**EXERCISE DIRECTIONS**
Retype, exactly as written, every line from the one containing "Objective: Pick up" through the last line of the records below, both included; skip the pictures.

________________

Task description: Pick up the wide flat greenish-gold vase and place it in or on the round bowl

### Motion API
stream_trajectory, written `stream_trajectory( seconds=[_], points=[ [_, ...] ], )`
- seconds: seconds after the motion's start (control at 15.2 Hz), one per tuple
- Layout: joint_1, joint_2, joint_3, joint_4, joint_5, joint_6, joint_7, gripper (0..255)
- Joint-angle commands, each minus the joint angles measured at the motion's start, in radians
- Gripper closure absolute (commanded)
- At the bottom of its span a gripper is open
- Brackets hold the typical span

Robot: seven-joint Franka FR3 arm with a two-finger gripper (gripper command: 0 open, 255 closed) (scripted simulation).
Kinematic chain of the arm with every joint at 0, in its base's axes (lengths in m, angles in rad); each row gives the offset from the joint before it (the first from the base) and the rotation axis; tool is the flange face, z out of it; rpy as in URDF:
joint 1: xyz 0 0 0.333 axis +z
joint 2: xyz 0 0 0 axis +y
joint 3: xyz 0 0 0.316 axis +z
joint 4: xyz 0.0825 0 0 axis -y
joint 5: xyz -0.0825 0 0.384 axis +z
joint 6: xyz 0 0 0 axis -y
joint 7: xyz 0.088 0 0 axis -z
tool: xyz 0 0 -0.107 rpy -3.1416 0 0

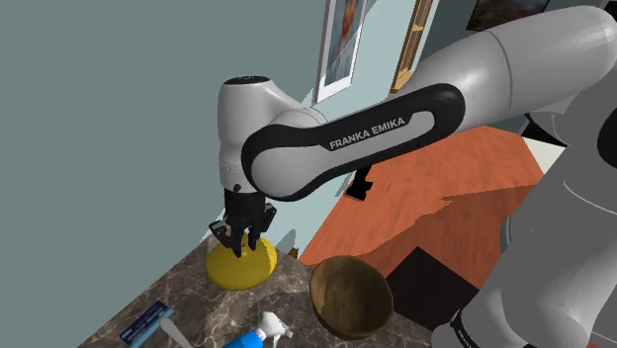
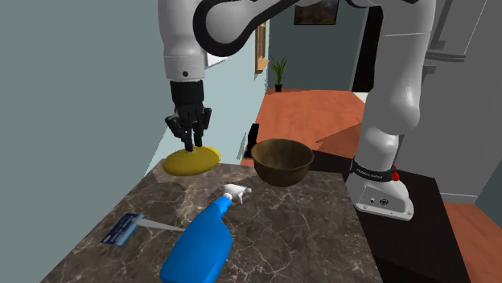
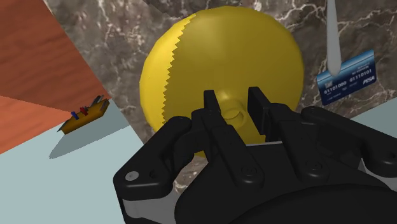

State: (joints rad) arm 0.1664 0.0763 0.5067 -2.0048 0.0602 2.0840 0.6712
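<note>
The wide flat yellow-gold vase (image 1: 240,267) (image 2: 191,161) (image 3: 216,57) lies at the far corner of the dark marble counter (image 2: 322,233), close to the teal wall. My gripper (image 1: 244,240) (image 2: 191,145) (image 3: 234,102) points straight down onto its middle. In the wrist view the two fingers clasp the vase's small central neck (image 3: 234,116). The vase looks to be resting on the counter. The round brown bowl (image 1: 351,295) (image 2: 281,161) stands upright a short way off, to the shoulder view's right of the vase.
A blue spray bottle (image 1: 259,334) (image 2: 197,245) lies on the counter nearer the front. A blue card-like head on a pale handle (image 1: 143,324) (image 2: 121,229) (image 3: 347,77) lies beside it. The counter's edge drops to an orange floor just past the vase.
</note>
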Motion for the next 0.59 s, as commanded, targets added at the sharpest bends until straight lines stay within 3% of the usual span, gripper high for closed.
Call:
stream_trajectory(
  seconds=[0.0, 0.53],
  points=[
    [-0.001, -0.009, 0.0, 0.019, 0.004, -0.027, -0.001, 255],
    [-0.005, -0.04, -0.001, 0.095, 0.017, -0.131, -0.004, 255]
  ],
)
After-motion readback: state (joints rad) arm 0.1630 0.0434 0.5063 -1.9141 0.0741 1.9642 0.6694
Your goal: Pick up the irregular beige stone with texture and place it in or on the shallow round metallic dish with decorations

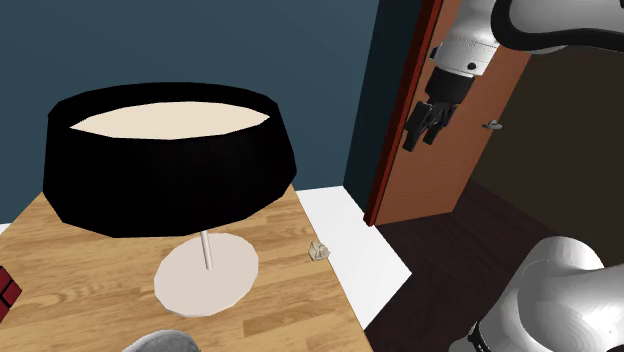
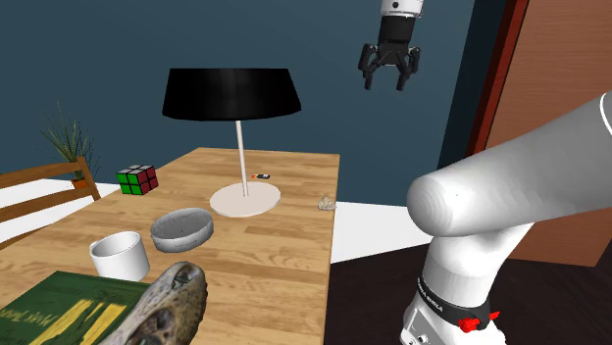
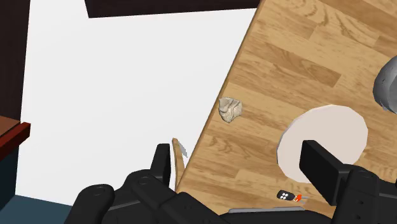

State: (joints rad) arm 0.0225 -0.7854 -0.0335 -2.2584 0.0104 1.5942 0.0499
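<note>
Shoulder view up, Lena asks: "Where is the stone?"

Tom: "The small beige stone (image 1: 319,250) lies on the wooden table (image 1: 290,300), close to its edge. It is just beside the round white lamp base (image 1: 205,275) but not touching it. The lamp's black shade (image 1: 170,165) looms over much of the table from this camera."

Lena: "And the gripper?"

Tom: "The gripper (image 1: 428,125) hangs high, well above the stone, in front of the brown door (image 1: 430,180). Its fingers stand apart with nothing between them. The wrist view looks down past them at the stone and the table edge."

Lena: "What lies toward the dish?"

Tom: "In the second exterior view the grey dish (image 2: 181,227) sits on the other side of the lamp base from the stone, so the base and its thin pole stand between them. A white cup (image 2: 120,256) is near the dish. A mottled rounded object (image 2: 167,304) and a green book (image 2: 59,309) lie nearer the camera, and a colour cube (image 2: 137,179) sits farther back. A small black-and-orange fob (image 2: 261,176) lies just beyond the base."
</note>
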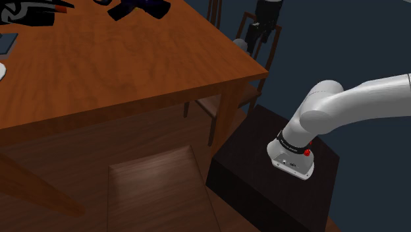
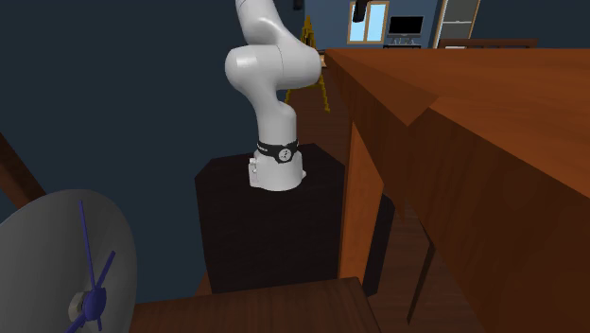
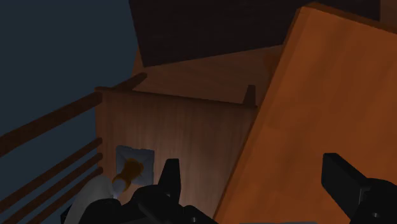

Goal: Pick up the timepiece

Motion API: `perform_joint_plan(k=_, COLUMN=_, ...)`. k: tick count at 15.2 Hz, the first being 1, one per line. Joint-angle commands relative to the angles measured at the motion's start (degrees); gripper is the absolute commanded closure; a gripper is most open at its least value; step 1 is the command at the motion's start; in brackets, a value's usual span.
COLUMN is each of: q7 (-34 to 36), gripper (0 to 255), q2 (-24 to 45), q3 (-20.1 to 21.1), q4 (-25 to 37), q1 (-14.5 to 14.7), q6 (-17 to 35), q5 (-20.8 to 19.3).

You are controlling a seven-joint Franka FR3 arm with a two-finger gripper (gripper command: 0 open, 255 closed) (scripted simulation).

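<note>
Hangs above a chair seat (image 3: 184,127) with fingers (image 3: 347,184) spread, grasping nothing. Needs to reach the timepiece (image 2: 57,246), a grey disc with blue hands, low near the stand (image 2: 269,227). May strike the table (image 3: 318,95) edge while descending.

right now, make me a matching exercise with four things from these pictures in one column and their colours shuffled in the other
Things:
1. clock
2. stand
3. table
4. arm

Colours:
a. white
b. orange-brown wood
c. grey with blue hands
d. black

Pairs: 1-c, 2-d, 3-b, 4-a
</note>
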Motion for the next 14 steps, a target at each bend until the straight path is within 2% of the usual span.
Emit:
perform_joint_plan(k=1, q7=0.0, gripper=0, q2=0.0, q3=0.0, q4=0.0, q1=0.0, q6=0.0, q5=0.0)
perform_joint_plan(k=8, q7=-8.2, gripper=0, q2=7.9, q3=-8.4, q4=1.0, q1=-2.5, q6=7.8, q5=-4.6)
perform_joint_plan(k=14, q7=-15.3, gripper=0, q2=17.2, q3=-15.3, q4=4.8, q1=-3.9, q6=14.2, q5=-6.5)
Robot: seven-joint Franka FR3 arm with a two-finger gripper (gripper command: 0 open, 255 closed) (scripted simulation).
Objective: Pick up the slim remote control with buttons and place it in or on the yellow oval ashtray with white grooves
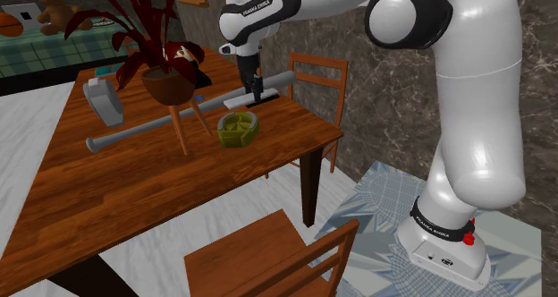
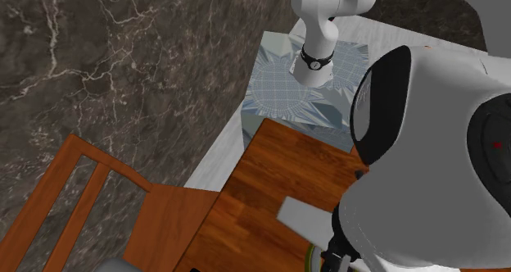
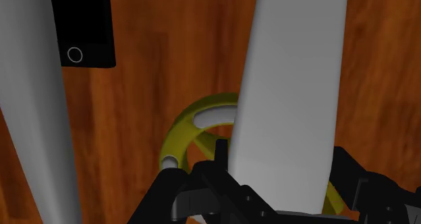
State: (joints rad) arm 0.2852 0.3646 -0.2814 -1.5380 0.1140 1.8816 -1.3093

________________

**TASK RESPONSE**
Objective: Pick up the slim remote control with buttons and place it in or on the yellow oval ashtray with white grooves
State: (joints rad) arm 0.2852 0.3646 -0.2814 -1.5380 0.1140 1.8816 -1.3093

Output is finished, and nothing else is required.